If I wanted to make a resolution (and I do, but they don't usually keep the whole year), I would say: “discipline in prayer.” So much of my spiritual life is, like the rest of my life, filled with chaos and unpredictability. Toddlers have this affect on people, I'm told. I tend to pray in a haphazard way, and it isn't very satisfying. Prayer is one of the last things I remember as I'm trying to shut down my brain for sleep: “Oh crap. I forgot to pray. Umm…. remember people with cancer… so-and-so is going through a rough time, look after her…. for people who are suffering…” This simply isn't working for me. I will have to carve out some time, and this will take discipline. Not discipline in the sense of getting punished, but rather discipline in the sense of developing a good habit through repetition and self control.
Furthermore, I have long thought the purpose of prayer is universal: if you pray for one person's cancer to be relieved, do you not pray for all who have cancer? What kind of person would acknowledge and assuage the suffering of some, but not all? (Not a compassionate one, I think.) We all live and breathe: we all suffer, or have suffered and are trying to get over it, or through it, or out of it. We are all connected by our common humanity. This universal aspect of prayer is why I like Prayer Flags: you say a prayer for all sentient beings — and hang them — and the wind does the heavy lifting from there.

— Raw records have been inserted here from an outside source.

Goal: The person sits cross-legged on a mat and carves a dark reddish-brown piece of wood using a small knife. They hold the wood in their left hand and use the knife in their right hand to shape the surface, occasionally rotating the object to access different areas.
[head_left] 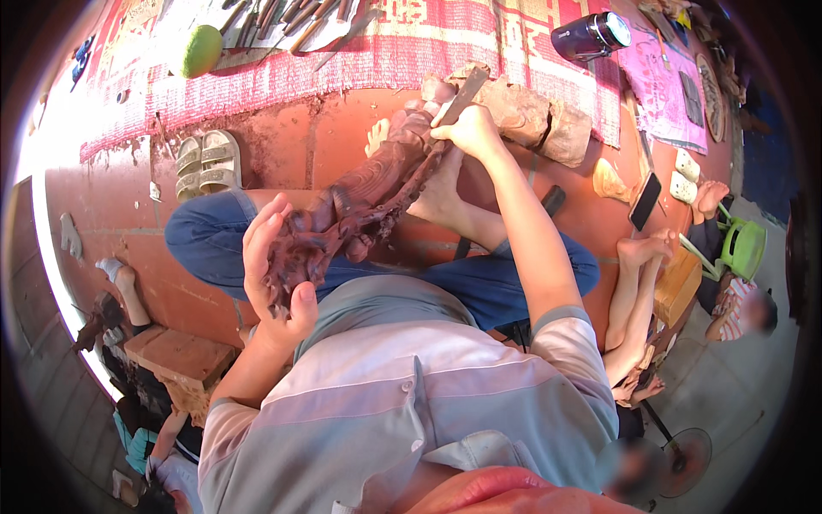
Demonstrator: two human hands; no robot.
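Note:
A long dark reddish-brown wood carving (364,184) lies slanted across my lap and bare feet, its knobbly far end near some wooden blocks. My left hand (272,261) is cupped against the carving's near, gnarled end, thumb and fingers stretched apart, the palm facing the wood. At the far end, my right hand (471,135) is closed around a flat, grey, file-like tool (467,92), held slanted over the carving. Whether the tool touches the wood I cannot tell. The fingers of that hand are partly hidden.
Wooden blocks (522,116) sit beyond my right hand. Several carving tools (300,21), a green round fruit (201,51) and a dark flask (591,36) rest on a red mat (411,51). Sandals (208,163) lie left, a phone (645,201) right. People sit on both sides.

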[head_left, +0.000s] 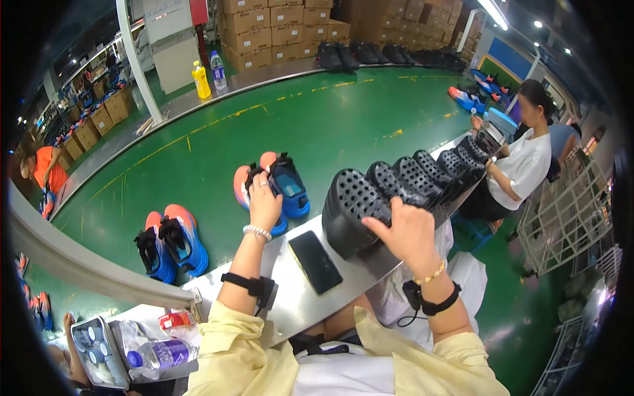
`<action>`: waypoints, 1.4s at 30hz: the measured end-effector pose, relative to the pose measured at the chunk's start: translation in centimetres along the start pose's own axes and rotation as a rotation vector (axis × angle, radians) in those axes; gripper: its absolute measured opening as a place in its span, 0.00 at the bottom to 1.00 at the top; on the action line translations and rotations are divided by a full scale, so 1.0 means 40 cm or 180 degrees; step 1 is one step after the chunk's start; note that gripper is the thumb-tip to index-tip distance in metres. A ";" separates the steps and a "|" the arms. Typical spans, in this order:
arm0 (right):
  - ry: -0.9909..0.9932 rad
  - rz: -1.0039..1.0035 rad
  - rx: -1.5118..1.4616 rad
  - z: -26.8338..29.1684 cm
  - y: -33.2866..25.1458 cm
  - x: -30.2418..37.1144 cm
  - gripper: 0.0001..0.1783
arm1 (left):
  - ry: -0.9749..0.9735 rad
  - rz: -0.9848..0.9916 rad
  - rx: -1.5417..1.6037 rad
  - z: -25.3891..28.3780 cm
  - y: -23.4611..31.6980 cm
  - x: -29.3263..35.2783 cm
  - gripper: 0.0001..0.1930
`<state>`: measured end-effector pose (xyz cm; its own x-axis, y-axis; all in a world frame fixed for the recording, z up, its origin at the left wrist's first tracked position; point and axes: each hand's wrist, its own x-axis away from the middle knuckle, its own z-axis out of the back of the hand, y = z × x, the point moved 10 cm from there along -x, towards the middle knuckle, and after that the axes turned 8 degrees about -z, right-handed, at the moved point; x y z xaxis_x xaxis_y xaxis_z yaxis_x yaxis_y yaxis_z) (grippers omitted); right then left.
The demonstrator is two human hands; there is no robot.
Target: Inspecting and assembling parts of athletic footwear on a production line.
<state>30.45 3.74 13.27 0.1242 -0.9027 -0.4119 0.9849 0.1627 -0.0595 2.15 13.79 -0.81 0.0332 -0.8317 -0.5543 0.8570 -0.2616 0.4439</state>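
- Head view, left hand [266,208]: fingers bent over the dark collar of the left shoe [242,183] of a coral-and-blue pair. Whether the fingers grip the collar or only rest on it cannot be told.
- Head view, right shoe [296,193]: located just to the right of the left hand; toe directed away from the person, blue insole visible through the opening. Both shoes stand on the green surface [198,152].
- Head view, right hand [411,234]: thumb and forefinger spread wide apart, overlapping the near end of a row of black perforated forms [356,198]. Firm contact cannot be confirmed.
- The row begins to the left of the right hand and runs away from it, toward the upper right, along the metal bench [281,310].
- Mobile phone [316,262]: screen dark, flat on the bench, between the two hands and nearer to the person.
- Second pair of shoes [188,247]: same colouring, well to the left of the left hand and slightly nearer to the person.
- Clear bottle with a purple label [170,354] and red packet [177,321]: below and left of the left hand, well apart from it; the bottle lies on its side.
- Co-worker in a white top [533,158]: beyond and right of the right hand, near the far end of the row.
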 end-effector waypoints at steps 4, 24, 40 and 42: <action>0.0078 0.0127 0.0251 0.026 0.003 -0.008 0.34 | -0.0482 0.0002 0.0356 -0.025 -0.031 -0.010 0.38; -0.2821 0.0402 -0.0732 -0.452 -0.504 -0.304 0.32 | 0.0734 0.1211 0.2069 0.067 -0.123 0.281 0.43; -0.0471 0.0510 -0.0676 -0.649 -0.693 -0.258 0.12 | 0.0527 0.1150 0.1669 0.068 -0.130 0.267 0.26; -0.0576 0.0438 -0.0951 -0.666 -0.723 -0.260 0.11 | 0.0477 0.1246 0.1582 0.060 -0.163 0.291 0.25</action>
<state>-2.55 19.02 -4.97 0.2987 -0.9157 -0.2687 0.8821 0.3724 -0.2884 -4.29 4.63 -8.47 0.3970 -0.8436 -0.3616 0.4281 -0.1783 0.8859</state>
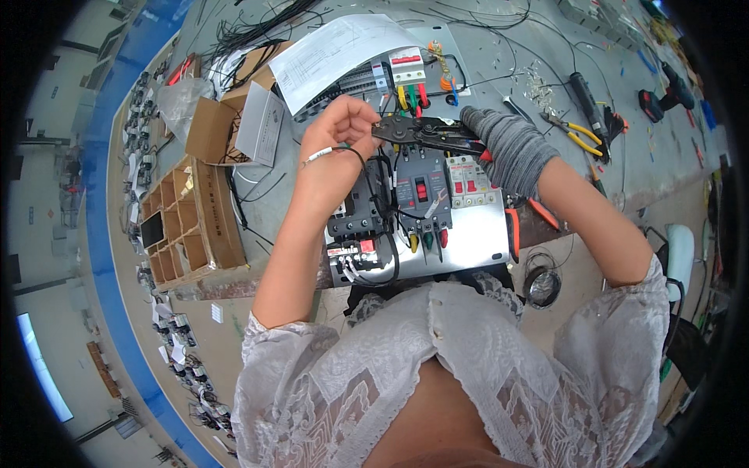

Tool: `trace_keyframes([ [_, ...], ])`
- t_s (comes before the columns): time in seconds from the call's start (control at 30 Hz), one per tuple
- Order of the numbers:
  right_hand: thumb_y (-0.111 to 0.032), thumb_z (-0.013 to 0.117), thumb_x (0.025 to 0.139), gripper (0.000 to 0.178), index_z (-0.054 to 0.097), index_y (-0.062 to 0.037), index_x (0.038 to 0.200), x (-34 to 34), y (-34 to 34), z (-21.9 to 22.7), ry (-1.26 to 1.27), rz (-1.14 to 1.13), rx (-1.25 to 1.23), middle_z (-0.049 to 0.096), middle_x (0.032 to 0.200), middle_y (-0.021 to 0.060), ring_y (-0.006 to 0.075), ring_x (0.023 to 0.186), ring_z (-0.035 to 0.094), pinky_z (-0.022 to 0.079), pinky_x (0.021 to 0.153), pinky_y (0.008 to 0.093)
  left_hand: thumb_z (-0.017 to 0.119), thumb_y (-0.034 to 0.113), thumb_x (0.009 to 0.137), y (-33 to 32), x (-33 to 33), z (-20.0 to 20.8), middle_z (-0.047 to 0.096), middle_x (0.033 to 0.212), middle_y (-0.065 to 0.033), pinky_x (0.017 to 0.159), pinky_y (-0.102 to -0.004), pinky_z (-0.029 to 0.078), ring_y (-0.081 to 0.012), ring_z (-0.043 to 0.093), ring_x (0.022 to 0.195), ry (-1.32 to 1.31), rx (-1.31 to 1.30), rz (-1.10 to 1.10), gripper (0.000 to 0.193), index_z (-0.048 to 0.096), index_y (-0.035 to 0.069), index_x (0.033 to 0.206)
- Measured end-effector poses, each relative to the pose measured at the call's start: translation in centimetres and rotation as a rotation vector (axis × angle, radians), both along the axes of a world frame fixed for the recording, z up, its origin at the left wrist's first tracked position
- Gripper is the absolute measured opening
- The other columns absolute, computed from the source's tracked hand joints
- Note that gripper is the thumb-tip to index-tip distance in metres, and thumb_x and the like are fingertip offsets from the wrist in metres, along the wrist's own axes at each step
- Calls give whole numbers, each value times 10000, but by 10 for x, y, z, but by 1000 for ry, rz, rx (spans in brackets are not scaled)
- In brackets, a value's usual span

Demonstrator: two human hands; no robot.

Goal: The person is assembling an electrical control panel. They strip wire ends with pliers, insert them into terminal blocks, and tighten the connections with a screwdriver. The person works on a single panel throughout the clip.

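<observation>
In my right hand (511, 148), which wears a grey striped glove, is a pair of crimping pliers (421, 132) with black handles and red tips. Its jaws point left, toward my bare left hand (338, 144). The left fingers are pinched together at the jaws; what they hold is hidden. A black wire (360, 160) with a white sleeve (320, 154) lies across the left wrist. Beneath both hands is a metal mounting plate (476, 242) carrying a black circuit breaker (421, 189) with a red switch, a white breaker (470, 186) with red toggles, and looped black wiring.
Paper (343, 54) covers part of the plate's far side. An open cardboard box (257, 125) and a divided cardboard tray (207, 226) stand left. Yellow-handled pliers (581, 136), a cordless drill (667, 93) and scattered small metal pieces (538, 90) lie right. A wire coil (542, 286) sits below the table edge.
</observation>
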State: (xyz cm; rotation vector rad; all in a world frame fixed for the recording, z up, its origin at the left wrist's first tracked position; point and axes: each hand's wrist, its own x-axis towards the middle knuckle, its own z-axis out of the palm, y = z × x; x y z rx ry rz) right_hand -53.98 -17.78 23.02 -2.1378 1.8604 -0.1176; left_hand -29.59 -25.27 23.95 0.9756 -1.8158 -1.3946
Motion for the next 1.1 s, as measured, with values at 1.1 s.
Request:
trace_keyframes([
  [1.1,15,701,634,706,463,-20,1297,-2,-26,-3,-40,22,208,604,1055,169,317,818,627,524,779,344,563,-114,793,-5,2,5,625,858,-35,764,-236,473,-118,611,801,53,212,-50,242,556,36,983],
])
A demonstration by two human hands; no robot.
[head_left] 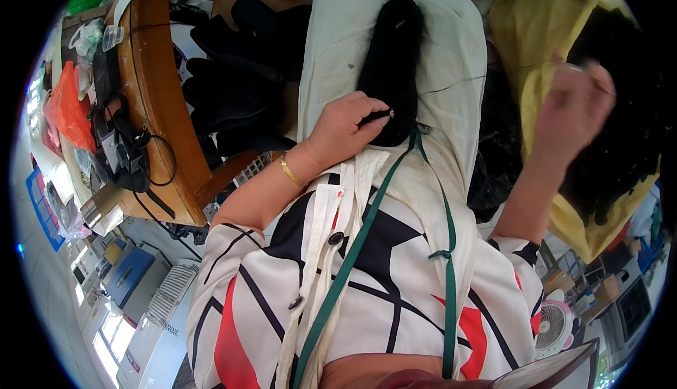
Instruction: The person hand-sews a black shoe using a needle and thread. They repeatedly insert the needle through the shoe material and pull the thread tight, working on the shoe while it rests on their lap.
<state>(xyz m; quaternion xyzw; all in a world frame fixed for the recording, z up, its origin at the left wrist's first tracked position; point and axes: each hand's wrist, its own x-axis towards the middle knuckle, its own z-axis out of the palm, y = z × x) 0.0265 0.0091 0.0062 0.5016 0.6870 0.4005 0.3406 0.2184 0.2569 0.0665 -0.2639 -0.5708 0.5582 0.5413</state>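
Observation:
A long black shoe-shaped piece with a fuzzy edge [396, 44] lies on the cream cloth over my lap [331, 51]. My left hand [349, 125] is closed on its near part, thumb and fingers pinching the black material; a small shiny spot shows at the fingertips. From the black piece a thin dark thread [458, 84] stretches to the right, toward my raised right hand [575, 107]. That hand is smeared by motion; its fingers are curled together at the thread's end. Whether they also hold a needle cannot be made out.
Several black pieces [240, 72] are heaped left of my lap, beside a wooden table [159, 107] with bags and cords. To the right, a yellow sack [543, 29] holds black material. A green cord [345, 269] hangs from my neck onto my lap.

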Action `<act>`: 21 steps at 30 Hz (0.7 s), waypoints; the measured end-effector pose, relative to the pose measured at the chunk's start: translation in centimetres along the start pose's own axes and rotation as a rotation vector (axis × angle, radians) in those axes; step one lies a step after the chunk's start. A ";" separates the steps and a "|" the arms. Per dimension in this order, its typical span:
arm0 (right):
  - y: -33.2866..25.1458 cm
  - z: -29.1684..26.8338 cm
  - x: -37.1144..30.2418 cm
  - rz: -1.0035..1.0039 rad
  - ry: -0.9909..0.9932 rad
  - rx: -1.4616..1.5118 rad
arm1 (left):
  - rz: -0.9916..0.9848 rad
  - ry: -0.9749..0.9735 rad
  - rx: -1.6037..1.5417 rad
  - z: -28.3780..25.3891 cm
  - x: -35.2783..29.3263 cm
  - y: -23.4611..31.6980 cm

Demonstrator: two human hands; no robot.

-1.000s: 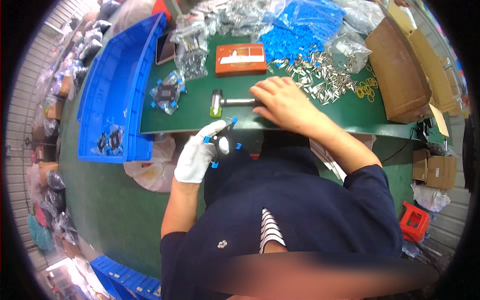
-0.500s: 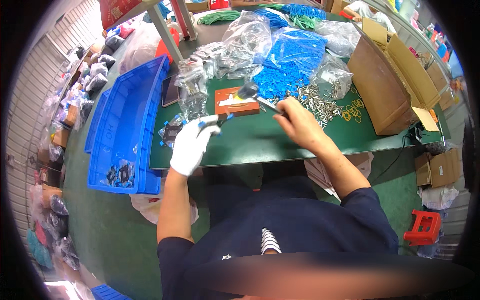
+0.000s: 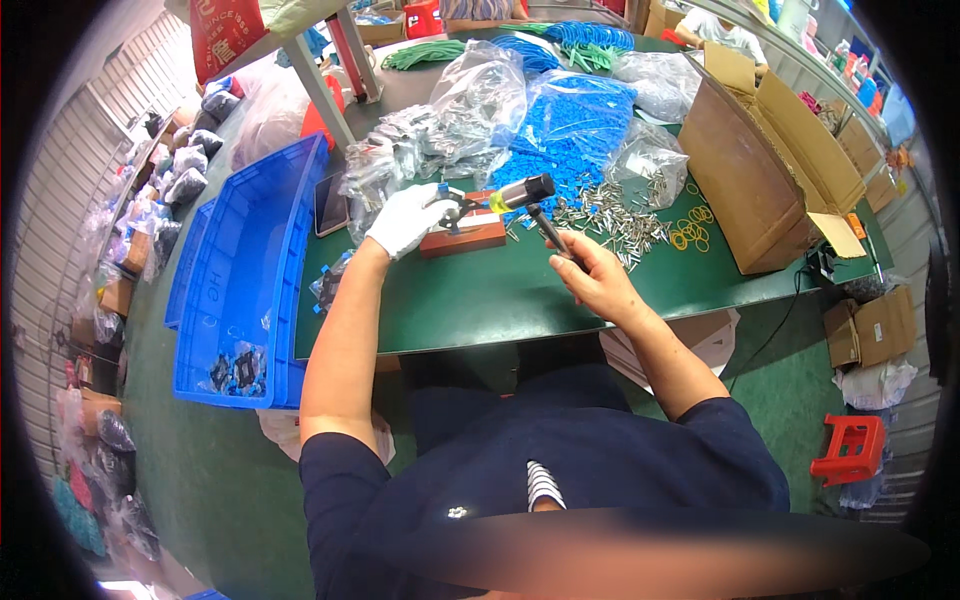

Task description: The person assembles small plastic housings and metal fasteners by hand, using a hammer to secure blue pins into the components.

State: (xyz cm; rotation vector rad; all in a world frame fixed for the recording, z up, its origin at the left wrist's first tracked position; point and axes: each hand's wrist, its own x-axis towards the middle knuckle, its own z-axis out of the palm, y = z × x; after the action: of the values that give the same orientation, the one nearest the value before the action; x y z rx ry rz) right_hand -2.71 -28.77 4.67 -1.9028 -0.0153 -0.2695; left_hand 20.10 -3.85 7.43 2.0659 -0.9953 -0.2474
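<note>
My right hand point(image 3: 597, 277) grips the handle of a mallet point(image 3: 524, 192) with a black end and a yellow end. The mallet's head is raised just right of a reddish-brown block point(image 3: 480, 238) on the green table. In a white glove, my left hand point(image 3: 408, 222) pinches a small black part with blue pieces point(image 3: 456, 206) over that block. The gloved fingers partly hide the part. To the right of the block lie many loose silver metal pins point(image 3: 628, 222). Behind it are small blue pieces point(image 3: 545, 165), some in a clear bag.
A blue plastic bin point(image 3: 255, 270) stands left of the green table point(image 3: 450, 310). An open cardboard box point(image 3: 735, 170) stands on the right side, beside yellow rubber bands point(image 3: 692, 230). Bags of silver parts point(image 3: 400, 150) lie at the back left, near a dark tablet point(image 3: 331, 205).
My left hand has moved up and right, bringing the black part over the block. The mallet has lifted and turned, its head now tilted toward the right. My right hand has dropped slightly.
</note>
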 end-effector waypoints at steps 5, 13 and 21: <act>-1.1 0.6 1.3 -0.016 -0.043 -0.050 | 0.138 -0.009 0.395 -1.7 0.6 -1.0; -6.2 0.2 6.3 -0.410 0.103 -0.226 | 0.181 0.043 0.380 -1.0 0.0 0.8; -5.1 -0.8 7.3 -0.312 -0.179 -0.591 | 0.090 -0.053 0.525 -1.1 0.2 0.9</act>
State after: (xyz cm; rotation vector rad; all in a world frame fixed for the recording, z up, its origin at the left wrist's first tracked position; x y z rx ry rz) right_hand 3.51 -28.63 11.10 -2.5088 -0.3935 -0.3376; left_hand 20.30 -3.66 8.87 2.4814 -1.2847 0.0119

So much of prayer is not knowing, but wanting the best. This is so difficult for controlling types like me (I want the outcome now!). I think if I have a more deliberate time and practice for prayer, it will be like the Prayer Flags: my hopes and wishes and good intentions will go out into the universe, and God will take over from there.
I just went outside and put up prayer flags for my dad. They’ve been hanging up in my living room – which does no good really. Today marks one month since he’s passed and I thought it was the perfect occassion to let the wind carry prayers for him.